RINCONES DE ALCAINE (10). La entrada al pueblo.
La entrada al pueblo es un magnífico adelanto de lo que nos espera
A medida que el visitante va agotando la carretera TE-V-1145 que muere en Alcaine, se va dando cuenta de que el pueblo permanece oculto casi hasta el último instante. Y es que, hasta pasado el desvío que lleva al río -reconocible por los garajes construidos en las afueras del casco urbano- casi en la última curva, no se consigue ver el objetivo del viaje.

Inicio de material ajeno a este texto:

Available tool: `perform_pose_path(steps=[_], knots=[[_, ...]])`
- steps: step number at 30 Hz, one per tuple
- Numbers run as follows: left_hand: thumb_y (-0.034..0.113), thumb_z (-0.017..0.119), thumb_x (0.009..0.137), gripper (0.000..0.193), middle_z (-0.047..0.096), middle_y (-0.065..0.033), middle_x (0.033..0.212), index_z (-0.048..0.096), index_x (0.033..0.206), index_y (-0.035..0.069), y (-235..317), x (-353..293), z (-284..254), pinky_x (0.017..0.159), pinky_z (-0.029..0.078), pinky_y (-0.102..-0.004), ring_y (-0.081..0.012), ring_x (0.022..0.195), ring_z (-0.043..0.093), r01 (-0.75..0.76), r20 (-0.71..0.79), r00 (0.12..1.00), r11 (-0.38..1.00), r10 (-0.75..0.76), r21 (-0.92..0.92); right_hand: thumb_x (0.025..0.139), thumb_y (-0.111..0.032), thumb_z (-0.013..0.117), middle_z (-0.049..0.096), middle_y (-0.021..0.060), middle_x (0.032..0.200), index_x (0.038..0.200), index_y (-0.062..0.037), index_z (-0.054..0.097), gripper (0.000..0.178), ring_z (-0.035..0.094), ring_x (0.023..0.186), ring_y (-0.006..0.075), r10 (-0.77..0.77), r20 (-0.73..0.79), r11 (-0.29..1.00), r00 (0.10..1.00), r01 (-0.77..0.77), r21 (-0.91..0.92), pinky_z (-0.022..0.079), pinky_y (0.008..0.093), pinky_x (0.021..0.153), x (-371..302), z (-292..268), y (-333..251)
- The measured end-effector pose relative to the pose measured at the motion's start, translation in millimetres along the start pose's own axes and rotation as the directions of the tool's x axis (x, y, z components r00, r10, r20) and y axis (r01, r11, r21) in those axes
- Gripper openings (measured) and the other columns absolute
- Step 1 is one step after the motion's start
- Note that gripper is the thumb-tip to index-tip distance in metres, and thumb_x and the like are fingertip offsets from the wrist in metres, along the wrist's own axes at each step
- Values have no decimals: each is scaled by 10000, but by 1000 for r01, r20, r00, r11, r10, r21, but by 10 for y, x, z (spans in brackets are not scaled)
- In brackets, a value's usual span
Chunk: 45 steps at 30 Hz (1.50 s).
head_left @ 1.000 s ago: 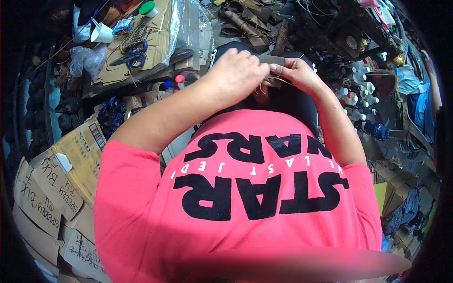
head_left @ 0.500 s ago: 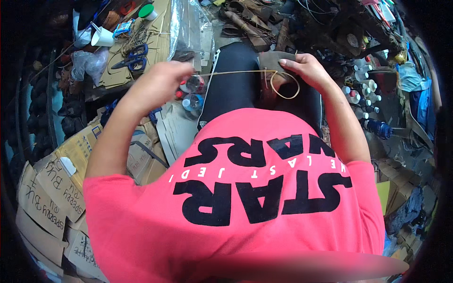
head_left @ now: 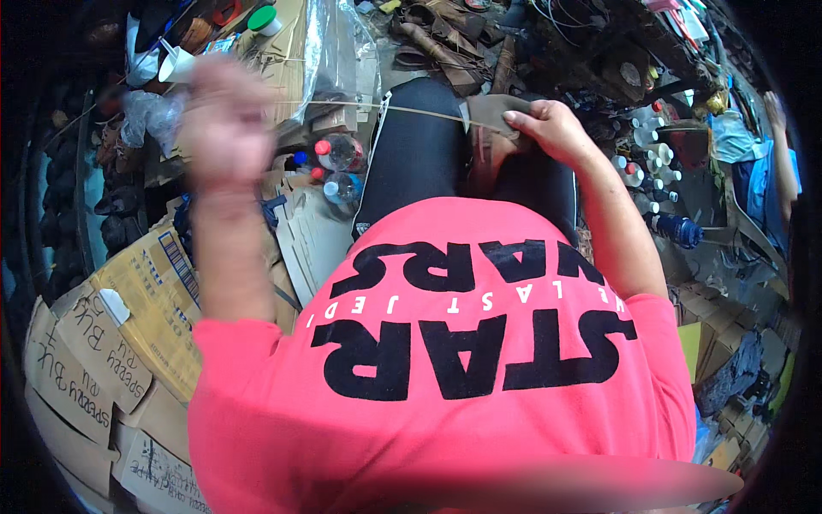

Si el último tramo del trayecto ha estado jalonado por un bello paisaje agreste y rocoso, con profundas hoces y cortados pegados a la carretera, la visión de parte del conjunto urbano -con la enhiesta torre de la iglesia como eje central del caserío de Alcaine- sorprende por el maravilloso entorno natural que lo rodea. En la misma entrada, aparcado el vehículo en la explanada habilitada, conviene detenerse un rato para observar todo el conjunto. Una caseta y paneles informativos detallan posibles rutas a realizar y los puntos de interés de la población y alrededores. Desde el estupendo mirador de la entrada se puede observar el singular trazado de las calles del pueblo, arracimadas, adaptándose a los desniveles de la montaña sobre la que se asienta. Se observa que, aunque en posición elevada sobre el valle, rodeado de las hoces de los ríos Radón y Martín, el pueblo está circundado de montañas más altas que parecen querer esconderlo, protegerlo. A la iglesia del siglo XVIII se suma la visión de varios torreones medievales -baluartes defensivos- y, entre la vaguada, aparece la cola y el tamarizal del pantano de Cueva Foradada. Así pues, desde esa atalaya, en la misma entrada del pueblo, tenemos un compendio de encantos que son el mejor prólogo de lo que nos espera en la visita al pueblo.